La nascita di Via Maqueda risale alla seconda metà del XVI secolo e prende il nome dal Viceré di Sicilia che la completò: il duca di Maqueda Bernardino de Cárdenas y Portugal.
La progettazione della Strada Nuova fu dovuta alle esigenze della nobiltà palermitana di nuove aree in cui costruire i propri sfarzosi palazzi, ma anche dalla necessità di ampliare la circolazione all’interno delle mura cittadine.
La via taglia perpendicolarmente il Cassaro (l’attuale corso Vittorio Emanuele) e dall’incrocio delle due vie, si genera Piazza Vigliena, di forma ottagonale, conosciuta dai palermitani come “I Quattro Canti”. La città veniva così divisa in quattro cantoni, cioè quartieri: La Loggia, Il Capo, la Kalsa e l’Albergheria.

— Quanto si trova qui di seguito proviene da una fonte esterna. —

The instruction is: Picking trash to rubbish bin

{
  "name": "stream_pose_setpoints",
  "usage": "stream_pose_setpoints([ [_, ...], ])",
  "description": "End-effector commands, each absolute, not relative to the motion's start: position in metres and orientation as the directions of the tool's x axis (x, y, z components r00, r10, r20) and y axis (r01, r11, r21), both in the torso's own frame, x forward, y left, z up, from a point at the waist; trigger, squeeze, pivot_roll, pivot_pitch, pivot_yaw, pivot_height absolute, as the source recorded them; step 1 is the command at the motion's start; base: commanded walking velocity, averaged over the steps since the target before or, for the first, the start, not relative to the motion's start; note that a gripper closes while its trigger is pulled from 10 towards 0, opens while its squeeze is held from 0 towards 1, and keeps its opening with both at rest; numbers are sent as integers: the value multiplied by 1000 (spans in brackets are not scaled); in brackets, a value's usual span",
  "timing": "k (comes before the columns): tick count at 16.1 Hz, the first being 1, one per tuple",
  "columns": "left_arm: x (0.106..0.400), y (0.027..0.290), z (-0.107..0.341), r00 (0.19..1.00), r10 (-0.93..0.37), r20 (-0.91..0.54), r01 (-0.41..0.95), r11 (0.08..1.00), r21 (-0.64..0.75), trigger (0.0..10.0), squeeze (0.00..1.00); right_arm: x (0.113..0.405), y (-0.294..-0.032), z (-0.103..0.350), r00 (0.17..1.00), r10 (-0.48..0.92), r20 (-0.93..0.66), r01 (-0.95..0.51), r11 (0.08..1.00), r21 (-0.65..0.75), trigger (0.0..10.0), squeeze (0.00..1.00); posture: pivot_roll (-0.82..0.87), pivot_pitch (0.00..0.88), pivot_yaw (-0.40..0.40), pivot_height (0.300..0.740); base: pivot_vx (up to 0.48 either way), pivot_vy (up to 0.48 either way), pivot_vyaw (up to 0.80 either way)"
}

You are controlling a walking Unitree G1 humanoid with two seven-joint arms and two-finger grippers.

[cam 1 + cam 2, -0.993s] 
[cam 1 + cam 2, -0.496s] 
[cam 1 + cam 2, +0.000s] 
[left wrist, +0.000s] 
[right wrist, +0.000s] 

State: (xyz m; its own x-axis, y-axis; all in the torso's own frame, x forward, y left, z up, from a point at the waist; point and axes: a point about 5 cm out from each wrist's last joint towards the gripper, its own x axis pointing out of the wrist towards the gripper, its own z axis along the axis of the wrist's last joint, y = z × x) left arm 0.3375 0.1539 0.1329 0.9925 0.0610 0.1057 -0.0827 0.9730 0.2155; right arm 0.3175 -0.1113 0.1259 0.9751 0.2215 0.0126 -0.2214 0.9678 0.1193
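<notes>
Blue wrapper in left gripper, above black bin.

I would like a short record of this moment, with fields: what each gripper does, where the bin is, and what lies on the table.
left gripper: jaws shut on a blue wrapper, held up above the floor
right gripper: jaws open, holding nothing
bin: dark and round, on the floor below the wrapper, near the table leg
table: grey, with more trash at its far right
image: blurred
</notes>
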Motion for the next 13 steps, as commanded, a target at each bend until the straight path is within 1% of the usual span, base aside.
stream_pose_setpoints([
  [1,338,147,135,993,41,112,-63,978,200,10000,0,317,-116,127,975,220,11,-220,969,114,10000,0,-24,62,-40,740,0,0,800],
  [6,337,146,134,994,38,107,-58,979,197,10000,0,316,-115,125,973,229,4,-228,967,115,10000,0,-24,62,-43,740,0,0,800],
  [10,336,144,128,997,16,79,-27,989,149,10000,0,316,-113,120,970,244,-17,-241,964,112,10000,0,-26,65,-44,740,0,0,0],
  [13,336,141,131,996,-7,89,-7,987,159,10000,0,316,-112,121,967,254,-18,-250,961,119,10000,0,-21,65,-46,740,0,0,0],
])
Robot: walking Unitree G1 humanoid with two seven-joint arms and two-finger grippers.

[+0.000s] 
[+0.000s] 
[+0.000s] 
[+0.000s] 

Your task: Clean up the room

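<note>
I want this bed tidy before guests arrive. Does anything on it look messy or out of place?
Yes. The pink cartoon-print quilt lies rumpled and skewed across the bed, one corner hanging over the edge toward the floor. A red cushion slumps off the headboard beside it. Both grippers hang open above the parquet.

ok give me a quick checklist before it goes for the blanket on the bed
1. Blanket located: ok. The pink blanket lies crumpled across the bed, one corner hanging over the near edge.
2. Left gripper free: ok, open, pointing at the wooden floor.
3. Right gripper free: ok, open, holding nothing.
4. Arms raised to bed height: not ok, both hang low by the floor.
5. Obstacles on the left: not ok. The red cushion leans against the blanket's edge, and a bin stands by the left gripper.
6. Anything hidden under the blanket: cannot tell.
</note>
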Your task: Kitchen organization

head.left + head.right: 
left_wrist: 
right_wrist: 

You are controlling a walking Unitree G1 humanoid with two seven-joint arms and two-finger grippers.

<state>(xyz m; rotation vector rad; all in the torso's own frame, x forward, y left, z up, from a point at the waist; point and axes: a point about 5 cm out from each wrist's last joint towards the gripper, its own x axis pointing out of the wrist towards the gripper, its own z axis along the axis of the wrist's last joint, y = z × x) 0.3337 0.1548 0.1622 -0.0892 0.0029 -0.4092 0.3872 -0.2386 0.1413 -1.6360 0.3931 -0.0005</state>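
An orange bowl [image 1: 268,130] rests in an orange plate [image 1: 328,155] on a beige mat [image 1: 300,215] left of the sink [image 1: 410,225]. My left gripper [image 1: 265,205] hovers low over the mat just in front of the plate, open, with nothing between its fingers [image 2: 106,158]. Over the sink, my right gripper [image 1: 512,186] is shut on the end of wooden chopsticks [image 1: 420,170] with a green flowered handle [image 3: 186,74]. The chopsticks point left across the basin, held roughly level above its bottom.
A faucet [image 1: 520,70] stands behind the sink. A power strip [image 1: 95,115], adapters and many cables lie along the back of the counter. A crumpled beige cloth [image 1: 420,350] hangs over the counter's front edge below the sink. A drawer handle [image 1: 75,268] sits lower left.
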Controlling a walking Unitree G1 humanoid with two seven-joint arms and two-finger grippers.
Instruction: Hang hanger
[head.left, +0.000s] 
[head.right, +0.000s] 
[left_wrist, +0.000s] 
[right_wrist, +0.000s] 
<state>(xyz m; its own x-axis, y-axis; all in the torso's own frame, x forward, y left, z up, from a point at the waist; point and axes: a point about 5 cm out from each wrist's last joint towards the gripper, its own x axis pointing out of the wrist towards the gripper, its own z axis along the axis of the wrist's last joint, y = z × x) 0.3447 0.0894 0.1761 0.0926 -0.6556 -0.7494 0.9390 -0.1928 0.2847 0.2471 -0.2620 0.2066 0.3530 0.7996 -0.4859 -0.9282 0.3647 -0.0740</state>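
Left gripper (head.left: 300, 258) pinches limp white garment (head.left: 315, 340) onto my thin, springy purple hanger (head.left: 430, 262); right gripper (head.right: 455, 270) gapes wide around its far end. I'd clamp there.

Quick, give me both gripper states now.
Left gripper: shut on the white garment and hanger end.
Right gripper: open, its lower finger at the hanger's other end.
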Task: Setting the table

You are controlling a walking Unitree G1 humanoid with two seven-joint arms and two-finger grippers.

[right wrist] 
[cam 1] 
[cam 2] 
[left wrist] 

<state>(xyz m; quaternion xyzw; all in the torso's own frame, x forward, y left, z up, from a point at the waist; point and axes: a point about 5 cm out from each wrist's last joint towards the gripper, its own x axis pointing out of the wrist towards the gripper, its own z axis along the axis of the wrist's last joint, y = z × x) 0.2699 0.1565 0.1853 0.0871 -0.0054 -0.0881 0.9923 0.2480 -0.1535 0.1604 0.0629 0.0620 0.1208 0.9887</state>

Negli anni successivi la strada fu il centro di una fervente attività edilizia, con la costruzione non soltanto di palazzi nobiliari, ma anche di chiese e conventi. Negli anni più recenti è diventata zona di elevata attività commerciale e turistica.
Passeggiando per Via Maqueda si possono assaggiare le specialità gastronomiche siciliane, ammirare e visitare chiese, monumenti, palazzi e fare shopping. L’arte, la bellezza, lo street food, non mancano e conquistano occhi, anima e il palato del turista.